CRDTs and Coordination Avoidance: Topology, Placement, and Locality Trade-Offs
LESSON
CRDTs and Coordination Avoidance: Topology, Placement, and Locality Trade-Offs
Core Insight
Imagine the project board from the previous lesson. Madrid users edit documents all day, Dublin owns many workspace slugs, Lisbon holds spare storage-quota rights, and some mobile clients work offline for hours. The model may be built from good CRDT fields, but the system still has to answer a physical question: where does each piece of authority and replicated state live?
Topology is the shape of replication: which clients, edge nodes, regional replicas, and authorities exchange state with each other. Placement is the decision of where a specific object, shard, right, or authority should live. Locality is the result: whether the operation the user wants can be handled nearby or has to cross the network.
The non-obvious point is that CRDTs make more topologies possible, but they do not make topology irrelevant. If every replica holds every object, convergence is simple to explain and expensive to operate. If every object has one home region, storage is cheaper but offline and remote writes may get slower. If rights and authorities are placed far from demand, the slow path becomes the normal path.

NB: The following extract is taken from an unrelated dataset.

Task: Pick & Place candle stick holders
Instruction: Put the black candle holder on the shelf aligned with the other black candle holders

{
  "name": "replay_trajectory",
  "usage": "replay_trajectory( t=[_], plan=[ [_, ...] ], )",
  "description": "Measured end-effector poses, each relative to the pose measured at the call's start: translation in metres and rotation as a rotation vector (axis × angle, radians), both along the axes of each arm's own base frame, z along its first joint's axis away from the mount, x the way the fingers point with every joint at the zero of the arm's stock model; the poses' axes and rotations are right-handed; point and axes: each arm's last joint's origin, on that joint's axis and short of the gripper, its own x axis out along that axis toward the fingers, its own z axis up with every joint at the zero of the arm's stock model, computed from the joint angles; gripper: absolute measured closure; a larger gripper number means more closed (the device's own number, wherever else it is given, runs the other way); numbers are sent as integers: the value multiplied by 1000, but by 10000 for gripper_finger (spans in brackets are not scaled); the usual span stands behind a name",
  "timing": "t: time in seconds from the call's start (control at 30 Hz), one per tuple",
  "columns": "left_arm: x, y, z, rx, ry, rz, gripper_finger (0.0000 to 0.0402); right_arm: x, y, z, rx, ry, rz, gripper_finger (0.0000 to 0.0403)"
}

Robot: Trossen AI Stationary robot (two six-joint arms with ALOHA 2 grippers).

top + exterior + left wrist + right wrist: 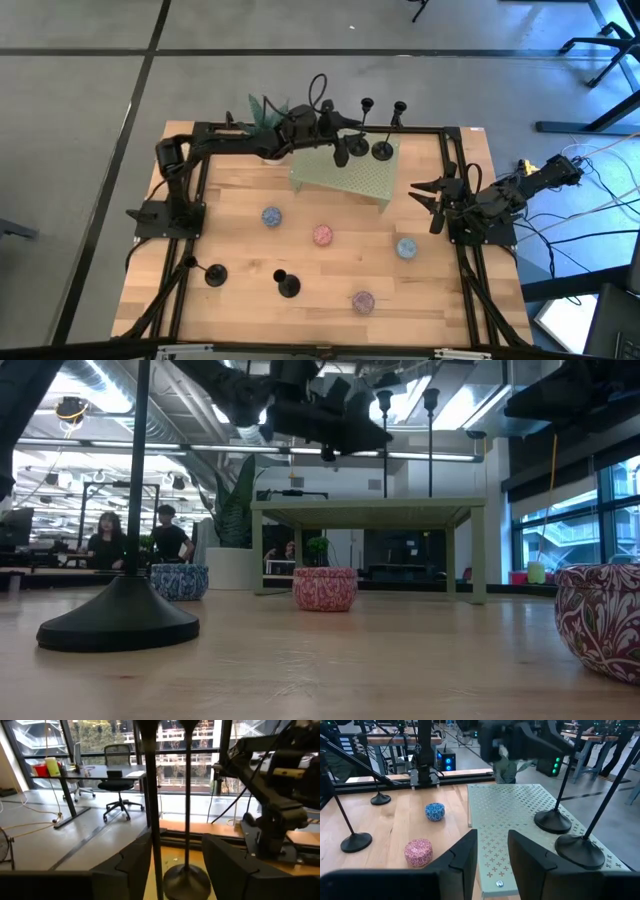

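Two black candle stick holders stand by their disc bases (342, 157) (382, 151) on a pale green perforated stand (350, 178) at the table's far middle. My left gripper (350, 127) (177, 850) is level and open above the stand, and the nearer holder's thin stem (154, 795) rises between its fingers. The other holder (187, 877) stands just beyond. Two more holders (214, 274) (288, 287) stand on the wood near the front left. At the right edge my right gripper (422, 193) (492, 845) waits open with nothing between its fingers. My left gripper stands open around the upper stem of the nearer holder, coming at it level from the table's left. The stem runs close beside one finger (135, 865); I cannot tell whether they touch. The holder stands upright with its base on the green stand.
Small round patterned tins lie on the wood: blue (271, 215), pink (322, 235), blue (405, 247) and purple (362, 300). A green plant (268, 112) stands at the far edge behind the left arm. Black frame rails (462, 200) run along the table's sides.
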Motion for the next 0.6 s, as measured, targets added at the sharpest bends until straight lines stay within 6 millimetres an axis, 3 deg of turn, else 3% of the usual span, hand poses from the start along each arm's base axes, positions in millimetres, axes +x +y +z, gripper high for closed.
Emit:
replay_trajectory(
  t=[0.27, 0.6],
  plan=[
    [-23, -26, 39, 7, 63, -39, 233, 0, 0, 0, 0, 0, 0, 290],
    [-87, -82, 98, 41, 191, -140, 249, 0, 0, 0, 2, -1, 0, 290]
  ],
)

The trade-off is locality versus control surface. More local replicas can keep users moving through partitions, but they increase metadata, fanout, privacy exposure, and repair work. Fewer replicas are easier to govern, but they make coordination boundaries more visible to users.
The Naive Full-Mesh Design
A first topology is often full replication:
Madrid replica <----> Dublin replica
^ ^
| |
v v
Lisbon replica <----> Mobile clients
Every replica eventually exchanges state with every other replica. Every object can be edited anywhere. Anti-entropy repairs missed messages by repeatedly comparing and merging state.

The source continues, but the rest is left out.